Codes d’Accès | “Troubles et méandres,” Composition Profiles: Loic Minty

Interview by Alain Brunet

Additional Information

Presented on Saturday November15, by Codes d’Accès, an organization whose purpose is to promote emerging composers, the electroacoustic program Troubles et méandres features “innovative artists whose works blur the lines between musical and performance conventions.” For those who responded to the call, PAN M 360 is posting their responses online and wishes them a long and fruitful creative career! Loic Minty was going to present Amour/Mort on Saturday, a piece based on the notion of cyclicality that highlights a musical-light instrument of his own creation. This set has been cancelled and/or postponed. Nevertheless, here is the creator’s background.

PAN M 360 : Le but étant de vous rendre plus visibles, présentez-vous !

Loic Minty:  

I recently graduated from UdeM’s school of Musiques Numériques. I did it out of curiosity for what challenged me the most in my personal life. I was afraid of integrating technology into my own music because I felt technology was alienating me from my environment. It seemed cold, noisy and heartless but at the same time, electronic music is what was speaking to me the most. All this to say, I approached it with a lot of resistance, carefully inspecting how the tools were being used rather than what was being produced. 

I realized the electroacoustic “in the box” practice didn’t match the physicality I sought from music. It came to a point where I felt that the intentions behind the technology I was using had more influence over what I was producing than myself. Thankfully, the teachers there are very open minded about this stuff. I decided to break out of DAW’s, and dove into instrument building with more of a sociological sensibility.

The way I see it, our current sequential interfaces are not only limiting the affective potential of human-computer interaction, but are also very linear in their conception of time. I decided to build something that could bring me closer to circular time, to the trance effects of Sufi music, or the idea of gong cycles in Gamelan music. They form a paradigm that reflects a deep difference from ours in our perception of life and death. 

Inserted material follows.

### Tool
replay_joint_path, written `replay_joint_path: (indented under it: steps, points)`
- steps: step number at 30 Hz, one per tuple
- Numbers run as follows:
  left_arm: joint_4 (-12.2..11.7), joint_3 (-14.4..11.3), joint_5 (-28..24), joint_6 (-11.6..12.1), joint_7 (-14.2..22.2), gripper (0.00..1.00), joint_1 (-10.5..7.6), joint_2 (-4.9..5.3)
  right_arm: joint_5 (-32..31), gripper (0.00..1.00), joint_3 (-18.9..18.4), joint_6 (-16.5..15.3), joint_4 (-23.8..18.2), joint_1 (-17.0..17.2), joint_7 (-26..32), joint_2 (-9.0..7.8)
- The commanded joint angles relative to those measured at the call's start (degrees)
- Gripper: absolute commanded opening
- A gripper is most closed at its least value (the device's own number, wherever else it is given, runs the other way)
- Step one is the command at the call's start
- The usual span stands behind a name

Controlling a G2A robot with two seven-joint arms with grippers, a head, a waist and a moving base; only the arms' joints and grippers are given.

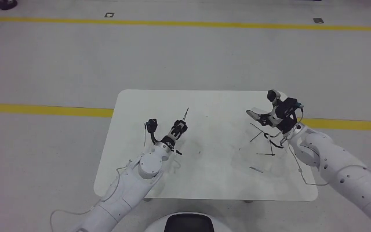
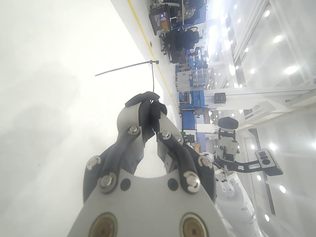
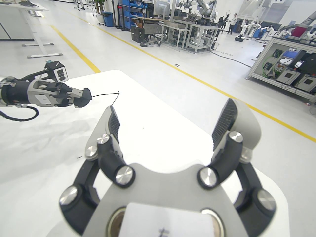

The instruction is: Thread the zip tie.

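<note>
While the left claw [image 2: 150,104] is clenched on the zip tie [image 2: 128,68], left of centre in the top view above the tabletop [image 1: 214,174], its thin strap looks light, springy and slick, so the released right claw [image 3: 170,107], at right, would best pinch the free tail near the head.

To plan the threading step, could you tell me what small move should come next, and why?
Probably bring the open right gripper across to the free tail of the zip tie; the left gripper is shut on it, tail unheld.
</note>
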State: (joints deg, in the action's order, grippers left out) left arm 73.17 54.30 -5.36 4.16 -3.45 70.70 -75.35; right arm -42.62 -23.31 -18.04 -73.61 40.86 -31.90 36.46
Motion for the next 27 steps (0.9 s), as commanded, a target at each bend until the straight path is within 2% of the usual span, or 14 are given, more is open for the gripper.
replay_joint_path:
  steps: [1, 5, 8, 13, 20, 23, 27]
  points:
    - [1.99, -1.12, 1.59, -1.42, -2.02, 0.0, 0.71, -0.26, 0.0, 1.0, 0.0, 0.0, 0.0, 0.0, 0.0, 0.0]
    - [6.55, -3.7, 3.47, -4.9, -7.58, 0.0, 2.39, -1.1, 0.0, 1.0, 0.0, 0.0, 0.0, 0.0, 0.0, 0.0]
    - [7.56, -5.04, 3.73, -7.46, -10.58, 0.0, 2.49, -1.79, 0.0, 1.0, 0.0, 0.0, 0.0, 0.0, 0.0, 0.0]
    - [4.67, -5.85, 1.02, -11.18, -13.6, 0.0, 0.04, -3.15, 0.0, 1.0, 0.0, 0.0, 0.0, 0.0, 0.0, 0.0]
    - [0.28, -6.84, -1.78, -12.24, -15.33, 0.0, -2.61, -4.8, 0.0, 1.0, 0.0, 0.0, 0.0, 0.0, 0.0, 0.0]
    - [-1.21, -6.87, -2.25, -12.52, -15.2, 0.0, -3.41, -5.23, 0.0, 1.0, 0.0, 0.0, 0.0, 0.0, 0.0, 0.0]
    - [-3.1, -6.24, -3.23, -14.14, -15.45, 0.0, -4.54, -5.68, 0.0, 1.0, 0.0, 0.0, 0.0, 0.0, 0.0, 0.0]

Along the way I’ve been inspired by the words of Donna Haraway, Philippe Breton and Pia Baltazar, to name a few. I think if anything, I’m even more apprehensive about technology today than ever, the difference now is I know where I stand. 

PAN M 360: Present your work in the program: title, subject matter, content, form, stylistic references, instrumentation, performers (if any), live performance, angle of approach.

Loic Minty: The instrument is lumino-sonic, meaning the music and sound exist as one experience. The engine is based on the most simple sound manipulations you could make in a DAW, scrolling and looping, but with a renewed form of interaction and visually reconstituted in a circle. I’ve been working with it for a while now, always tweaking it when I can. I’ve come to a version now that I’m happy with. I can be quiet as I can be loud, and it’s chaotic enough that I really need to listen to what I’m doing in order to get any meaningful sound out of it.

The performance is completely live and mostly improvised. There is no backing track, no plan b. If I leave the stage or if the patch crashes (which I can only pray it won’t), it would be dead silence. Musically I wanted to make sure the content of it doesn’t solely rely on technology. I will be using my voice and bringing in samples from The Fall. It has a dark, introspective touch, as the title Troubles et Méandres appropriately suggests, but it’s also slightly grimey with sections of noise and ambient.  

PAN M 360: How are you all connected to this program, whose titleTroubles et méandres seems to suggest a theme? Or to the organization Codes d’Accès? Or to an emerging cohort on the creative music scene?

Loic Minty: On the same bill with me are several people who I studied with. As a cohort I feel like we collectively broke the mold of what Musiques Numériques was previously like. We arrived in a transitional period where, after the pandemic, younger teachers were opening the gates of the “high-art” acousmatic music towards more interdisciplinary practices. We were ready. Electronic music sounds amazing, but its appreciation in the context of a performance is still nebulous, there’s a lot to explore in order to make it a living art. There have been some incredible shows that came from that period: Nicolas Bourgeois, Graham Hudson-Jameson are some names to look out for. Then obviously Alexandre Sasset Blouin’s Permutations, which is played by UdeM’s orchestra of synthesizers. I have seen it before, it’s an impressive piece.

PAN M 360 : Vos prochains projets ou événements?

Loic Minty: In the short term if I want to keep playing this instrument and develop on some of the musical concepts I discovered in preparing the show. In the long-term, my objective is to make the instrument fully transportable on a bicycle and tour around different parts of the world collecting sounds and sharing them between communities.